Adaptors sort out those receptors that participate in assembly of coated pits from those that are excluded. Two distinct adaptor units have so far been identified: (1) adaptors restricted to plasma membrane coated pits (HA-II type, named according to their elution position during hydroxylapatite chromatography) and (2) adaptors restricted to Golgi region coated pits (HA-I type).
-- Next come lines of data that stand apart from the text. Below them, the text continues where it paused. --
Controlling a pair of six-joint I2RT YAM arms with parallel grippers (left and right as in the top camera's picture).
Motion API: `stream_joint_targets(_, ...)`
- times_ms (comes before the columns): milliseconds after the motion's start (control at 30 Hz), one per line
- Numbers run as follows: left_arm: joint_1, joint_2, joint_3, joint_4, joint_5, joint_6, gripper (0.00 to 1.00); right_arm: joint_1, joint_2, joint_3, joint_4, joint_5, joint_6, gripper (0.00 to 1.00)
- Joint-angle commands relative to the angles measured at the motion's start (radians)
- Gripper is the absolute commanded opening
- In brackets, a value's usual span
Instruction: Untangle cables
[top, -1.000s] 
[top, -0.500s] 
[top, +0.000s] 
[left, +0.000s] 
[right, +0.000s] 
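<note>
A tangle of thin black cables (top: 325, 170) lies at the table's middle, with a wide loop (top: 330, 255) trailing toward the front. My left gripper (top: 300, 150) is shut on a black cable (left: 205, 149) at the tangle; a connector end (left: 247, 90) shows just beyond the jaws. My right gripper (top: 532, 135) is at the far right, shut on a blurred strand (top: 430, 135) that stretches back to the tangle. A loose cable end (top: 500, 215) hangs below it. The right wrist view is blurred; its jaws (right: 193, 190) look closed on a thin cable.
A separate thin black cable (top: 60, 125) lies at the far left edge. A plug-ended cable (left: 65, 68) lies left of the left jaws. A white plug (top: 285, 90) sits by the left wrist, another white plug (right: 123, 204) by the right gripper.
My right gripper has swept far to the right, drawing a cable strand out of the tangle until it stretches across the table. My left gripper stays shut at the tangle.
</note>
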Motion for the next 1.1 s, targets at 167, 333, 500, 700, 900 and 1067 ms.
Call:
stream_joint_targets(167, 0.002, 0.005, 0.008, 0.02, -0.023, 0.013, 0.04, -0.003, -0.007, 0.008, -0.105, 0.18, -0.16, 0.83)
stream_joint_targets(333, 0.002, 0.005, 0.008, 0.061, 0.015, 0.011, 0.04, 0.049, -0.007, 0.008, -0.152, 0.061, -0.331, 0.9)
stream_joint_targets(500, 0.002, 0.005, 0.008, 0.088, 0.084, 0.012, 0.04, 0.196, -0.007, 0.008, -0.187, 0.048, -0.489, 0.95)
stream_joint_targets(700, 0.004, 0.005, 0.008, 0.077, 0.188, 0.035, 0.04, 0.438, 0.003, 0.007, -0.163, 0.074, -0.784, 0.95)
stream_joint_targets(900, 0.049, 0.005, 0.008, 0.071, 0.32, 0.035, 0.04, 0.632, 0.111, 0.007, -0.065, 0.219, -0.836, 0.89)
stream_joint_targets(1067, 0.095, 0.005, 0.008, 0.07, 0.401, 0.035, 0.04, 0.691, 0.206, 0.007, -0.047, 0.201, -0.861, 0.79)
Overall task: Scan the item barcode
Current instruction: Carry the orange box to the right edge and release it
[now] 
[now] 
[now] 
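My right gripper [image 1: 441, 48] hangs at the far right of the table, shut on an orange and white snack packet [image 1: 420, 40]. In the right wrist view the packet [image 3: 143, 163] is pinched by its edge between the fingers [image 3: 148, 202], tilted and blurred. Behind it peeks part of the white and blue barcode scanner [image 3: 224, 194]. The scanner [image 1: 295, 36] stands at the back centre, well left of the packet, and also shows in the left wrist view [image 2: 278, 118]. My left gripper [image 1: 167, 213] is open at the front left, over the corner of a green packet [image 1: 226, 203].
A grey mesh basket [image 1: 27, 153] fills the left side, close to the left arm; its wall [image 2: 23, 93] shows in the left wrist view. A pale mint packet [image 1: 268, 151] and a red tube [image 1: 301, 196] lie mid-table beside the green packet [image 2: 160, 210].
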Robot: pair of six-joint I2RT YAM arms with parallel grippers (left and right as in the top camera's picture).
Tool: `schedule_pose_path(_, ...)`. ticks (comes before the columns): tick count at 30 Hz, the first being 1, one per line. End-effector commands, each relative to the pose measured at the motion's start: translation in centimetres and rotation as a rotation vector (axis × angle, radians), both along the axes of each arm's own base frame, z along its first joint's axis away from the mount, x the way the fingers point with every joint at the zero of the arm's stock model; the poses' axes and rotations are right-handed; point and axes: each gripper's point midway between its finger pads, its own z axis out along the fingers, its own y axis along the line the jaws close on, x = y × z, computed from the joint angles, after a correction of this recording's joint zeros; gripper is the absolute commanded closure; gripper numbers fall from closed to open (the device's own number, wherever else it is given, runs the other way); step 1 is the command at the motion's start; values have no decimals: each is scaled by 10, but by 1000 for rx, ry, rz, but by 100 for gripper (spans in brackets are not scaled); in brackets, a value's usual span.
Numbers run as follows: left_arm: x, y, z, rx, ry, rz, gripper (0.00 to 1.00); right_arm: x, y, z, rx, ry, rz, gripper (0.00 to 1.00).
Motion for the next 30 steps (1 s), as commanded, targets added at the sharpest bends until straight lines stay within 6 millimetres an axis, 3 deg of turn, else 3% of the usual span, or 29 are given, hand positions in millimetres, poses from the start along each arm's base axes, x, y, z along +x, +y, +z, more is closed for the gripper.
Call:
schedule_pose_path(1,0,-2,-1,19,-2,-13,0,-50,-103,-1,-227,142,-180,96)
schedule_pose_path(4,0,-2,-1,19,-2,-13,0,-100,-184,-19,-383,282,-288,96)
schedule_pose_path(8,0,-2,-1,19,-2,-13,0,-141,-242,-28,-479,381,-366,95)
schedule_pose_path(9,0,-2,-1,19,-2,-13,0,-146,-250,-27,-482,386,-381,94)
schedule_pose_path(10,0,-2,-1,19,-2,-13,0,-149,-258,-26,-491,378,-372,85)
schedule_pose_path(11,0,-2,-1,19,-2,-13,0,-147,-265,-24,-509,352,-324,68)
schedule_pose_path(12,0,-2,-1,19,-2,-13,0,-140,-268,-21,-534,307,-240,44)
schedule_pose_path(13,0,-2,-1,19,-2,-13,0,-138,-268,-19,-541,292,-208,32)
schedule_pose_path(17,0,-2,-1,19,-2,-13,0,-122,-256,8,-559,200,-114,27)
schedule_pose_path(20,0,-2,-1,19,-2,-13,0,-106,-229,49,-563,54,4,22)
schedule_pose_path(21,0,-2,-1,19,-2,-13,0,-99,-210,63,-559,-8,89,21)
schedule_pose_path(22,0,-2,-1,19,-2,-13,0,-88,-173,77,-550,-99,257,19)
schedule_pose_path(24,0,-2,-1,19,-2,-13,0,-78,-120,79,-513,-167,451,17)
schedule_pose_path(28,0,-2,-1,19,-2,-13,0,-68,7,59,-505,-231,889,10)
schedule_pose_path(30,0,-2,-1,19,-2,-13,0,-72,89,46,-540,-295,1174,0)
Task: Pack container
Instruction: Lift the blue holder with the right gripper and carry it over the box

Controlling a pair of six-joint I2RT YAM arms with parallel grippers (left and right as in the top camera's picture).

Adaptors contain a heterodimer of two 100-kDa polypeptides, a beta-adaptin (possibly carrying an essentially common clathrin-binding domain) and a distinct alpha- or gamma-adaptin characteristic of the type of adaptor and its specific location. Each adaptor in constructed from four different polypeptides. Thus HA-II adaptors contain a beta-adaptin and an alpha-adaptin in combination with a 50-kDa protein and a 16-kDa polypeptide. The HA-I adaptors contain a beta-adaptin and a gamma-adaptin in combination with a 47-kDa protein and a 19-kDa polypeptide. Both types of adaptors and also a 180-kDa polypeptide will promote the assembly of clathrin to form coats, the size range of which appears to be relatively restricted compared to cages made from clathrin alone. The HA-II adaptors, characteristic of plasma membrane coated pits, bind to the cytoplasmic tail of the LDL receptor. They also assemble with the mannose 6-phosphate receptor in vitro in the absence of membrane. When clathrin is included, the adaptors promote the assembly of coats containing bound receptor.